Ao solicitar uma aposentadoria especial à Comissão de Anistia, o cidadão Carlos Heitor Cony exerceu um dos seus direitos. Qualquer que seja a sua profissão, sentiu-se prejudicado e, dentro dos estatutos e legislação vigentes, recorreu ao Estado para ressarcir-se dos danos materiais que sofreu ao longo do regime militar.
Irrelevante, o fato de ser jornalista. A questão é de foro íntimo. Muitos jornalistas usaram as mesmas prerrogativas enquanto outros, também demitidos de órgãos de imprensa no mesmo período e pelas mesmas razões, consideraram que violências cometidas por empresas privadas (extintas ou não, mas sob injunção do Estado) não devem ser compensadas pelo contribuinte.
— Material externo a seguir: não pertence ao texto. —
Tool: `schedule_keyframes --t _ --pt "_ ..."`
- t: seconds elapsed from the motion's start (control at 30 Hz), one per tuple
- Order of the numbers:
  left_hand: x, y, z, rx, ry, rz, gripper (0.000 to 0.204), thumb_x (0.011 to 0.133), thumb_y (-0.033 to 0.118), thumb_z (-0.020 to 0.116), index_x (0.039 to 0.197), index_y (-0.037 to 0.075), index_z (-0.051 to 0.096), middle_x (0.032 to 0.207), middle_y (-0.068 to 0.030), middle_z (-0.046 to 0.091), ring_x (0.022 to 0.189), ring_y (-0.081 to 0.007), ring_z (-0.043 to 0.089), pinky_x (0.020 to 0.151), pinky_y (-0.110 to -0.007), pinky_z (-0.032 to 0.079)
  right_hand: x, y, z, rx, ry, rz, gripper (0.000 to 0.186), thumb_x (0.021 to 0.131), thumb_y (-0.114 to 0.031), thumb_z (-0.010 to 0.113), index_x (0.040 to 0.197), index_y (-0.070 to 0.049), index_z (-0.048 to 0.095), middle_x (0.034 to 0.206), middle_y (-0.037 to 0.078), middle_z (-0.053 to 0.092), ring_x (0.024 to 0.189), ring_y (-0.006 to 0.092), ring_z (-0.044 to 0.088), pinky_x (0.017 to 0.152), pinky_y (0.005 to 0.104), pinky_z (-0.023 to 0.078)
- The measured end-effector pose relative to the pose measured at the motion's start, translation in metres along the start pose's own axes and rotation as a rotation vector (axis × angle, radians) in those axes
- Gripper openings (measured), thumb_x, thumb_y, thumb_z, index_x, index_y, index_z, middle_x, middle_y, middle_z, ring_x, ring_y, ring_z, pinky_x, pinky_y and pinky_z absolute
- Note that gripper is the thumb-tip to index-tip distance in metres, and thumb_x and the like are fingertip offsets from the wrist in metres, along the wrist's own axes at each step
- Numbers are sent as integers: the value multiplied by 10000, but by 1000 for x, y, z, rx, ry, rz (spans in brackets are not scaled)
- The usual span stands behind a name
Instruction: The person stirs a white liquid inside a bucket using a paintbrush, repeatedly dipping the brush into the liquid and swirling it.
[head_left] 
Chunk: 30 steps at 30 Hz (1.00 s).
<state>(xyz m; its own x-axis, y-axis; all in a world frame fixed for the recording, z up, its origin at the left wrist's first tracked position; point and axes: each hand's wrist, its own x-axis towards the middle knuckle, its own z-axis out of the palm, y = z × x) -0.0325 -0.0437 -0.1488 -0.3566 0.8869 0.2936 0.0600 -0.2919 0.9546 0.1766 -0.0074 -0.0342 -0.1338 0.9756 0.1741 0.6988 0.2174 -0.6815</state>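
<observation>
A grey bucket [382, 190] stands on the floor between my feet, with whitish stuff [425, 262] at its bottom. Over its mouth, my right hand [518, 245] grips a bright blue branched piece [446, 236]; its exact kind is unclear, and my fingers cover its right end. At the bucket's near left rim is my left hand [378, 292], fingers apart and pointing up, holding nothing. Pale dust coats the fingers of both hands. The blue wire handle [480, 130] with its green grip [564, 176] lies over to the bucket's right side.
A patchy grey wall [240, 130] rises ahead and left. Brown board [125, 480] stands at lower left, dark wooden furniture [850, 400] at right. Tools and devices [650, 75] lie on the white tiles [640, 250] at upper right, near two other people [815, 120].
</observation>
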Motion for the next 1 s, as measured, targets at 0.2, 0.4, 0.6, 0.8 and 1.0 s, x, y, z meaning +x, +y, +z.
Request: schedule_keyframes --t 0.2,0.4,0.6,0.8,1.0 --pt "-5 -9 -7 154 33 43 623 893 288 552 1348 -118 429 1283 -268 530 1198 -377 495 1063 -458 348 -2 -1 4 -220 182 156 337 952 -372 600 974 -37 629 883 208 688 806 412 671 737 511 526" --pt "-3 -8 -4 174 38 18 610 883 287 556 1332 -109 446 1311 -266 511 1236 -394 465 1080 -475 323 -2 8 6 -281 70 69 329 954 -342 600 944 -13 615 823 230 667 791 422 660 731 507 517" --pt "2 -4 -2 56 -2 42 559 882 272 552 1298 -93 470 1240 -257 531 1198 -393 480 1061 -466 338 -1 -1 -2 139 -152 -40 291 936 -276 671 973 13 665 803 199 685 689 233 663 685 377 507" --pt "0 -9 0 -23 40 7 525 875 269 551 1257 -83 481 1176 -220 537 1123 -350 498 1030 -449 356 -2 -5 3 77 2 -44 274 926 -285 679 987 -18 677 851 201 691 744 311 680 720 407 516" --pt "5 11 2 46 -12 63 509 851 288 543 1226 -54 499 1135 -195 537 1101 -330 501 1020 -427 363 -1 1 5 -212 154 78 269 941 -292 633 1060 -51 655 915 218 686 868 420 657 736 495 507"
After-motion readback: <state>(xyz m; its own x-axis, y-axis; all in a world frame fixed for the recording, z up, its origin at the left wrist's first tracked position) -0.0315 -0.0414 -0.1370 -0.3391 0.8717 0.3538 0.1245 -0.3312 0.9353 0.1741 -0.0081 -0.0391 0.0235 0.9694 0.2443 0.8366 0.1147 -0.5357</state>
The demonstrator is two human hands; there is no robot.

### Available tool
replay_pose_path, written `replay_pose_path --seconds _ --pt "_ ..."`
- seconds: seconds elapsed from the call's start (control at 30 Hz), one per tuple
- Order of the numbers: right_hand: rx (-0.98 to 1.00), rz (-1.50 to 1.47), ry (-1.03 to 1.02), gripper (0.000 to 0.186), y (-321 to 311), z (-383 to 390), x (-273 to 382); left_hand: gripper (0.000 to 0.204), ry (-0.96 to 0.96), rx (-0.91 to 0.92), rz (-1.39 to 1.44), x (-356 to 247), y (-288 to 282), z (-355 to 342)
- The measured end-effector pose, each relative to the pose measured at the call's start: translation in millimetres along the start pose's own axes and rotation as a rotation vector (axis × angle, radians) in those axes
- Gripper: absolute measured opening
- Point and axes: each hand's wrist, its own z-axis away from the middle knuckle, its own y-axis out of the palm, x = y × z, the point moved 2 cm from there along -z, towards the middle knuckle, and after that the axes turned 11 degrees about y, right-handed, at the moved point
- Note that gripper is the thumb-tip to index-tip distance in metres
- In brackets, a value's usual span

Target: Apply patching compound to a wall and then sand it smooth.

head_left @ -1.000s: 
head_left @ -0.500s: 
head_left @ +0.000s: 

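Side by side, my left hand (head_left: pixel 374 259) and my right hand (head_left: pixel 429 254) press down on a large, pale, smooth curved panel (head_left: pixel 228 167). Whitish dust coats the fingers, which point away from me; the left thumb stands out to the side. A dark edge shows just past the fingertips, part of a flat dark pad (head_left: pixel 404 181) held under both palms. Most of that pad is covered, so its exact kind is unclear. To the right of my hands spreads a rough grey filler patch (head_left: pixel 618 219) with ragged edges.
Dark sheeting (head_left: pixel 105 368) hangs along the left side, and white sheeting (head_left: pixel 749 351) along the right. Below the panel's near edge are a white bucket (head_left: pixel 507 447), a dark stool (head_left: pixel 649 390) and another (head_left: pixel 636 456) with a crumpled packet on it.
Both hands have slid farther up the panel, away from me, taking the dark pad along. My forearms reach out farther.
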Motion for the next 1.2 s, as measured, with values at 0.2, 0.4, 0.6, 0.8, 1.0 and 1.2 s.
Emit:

A questão muda de figura depois do artigo que o jornalista Cony escreveu na sua coluna na Folha de S.Paulo (‘Formação de Quadrilha’, 18/1, pág. 2) contestando violentamente a opinião de Gilmar Mendes, ministro do Supremo Tribunal Federal. Usou um espaço público para defender interesses pessoais. Se a réplica fosse assinada por um engenheiro ou petroleiro, no lugar de jornalista, jamais teria merecido tal destaque. Configura-se um privilégio auto-concedido. Portanto indevido.
Se a manifestação do magistrado envolvesse questões de interesse público, justifica-se o uso do jornal para defendê-las. Não foi o caso. Além disso, os termos da réplica – pessoais e pesados – caracterizam uma querela com a qual os leitores nada têm a ver.
O Ouvidor da Folha não se manifestou.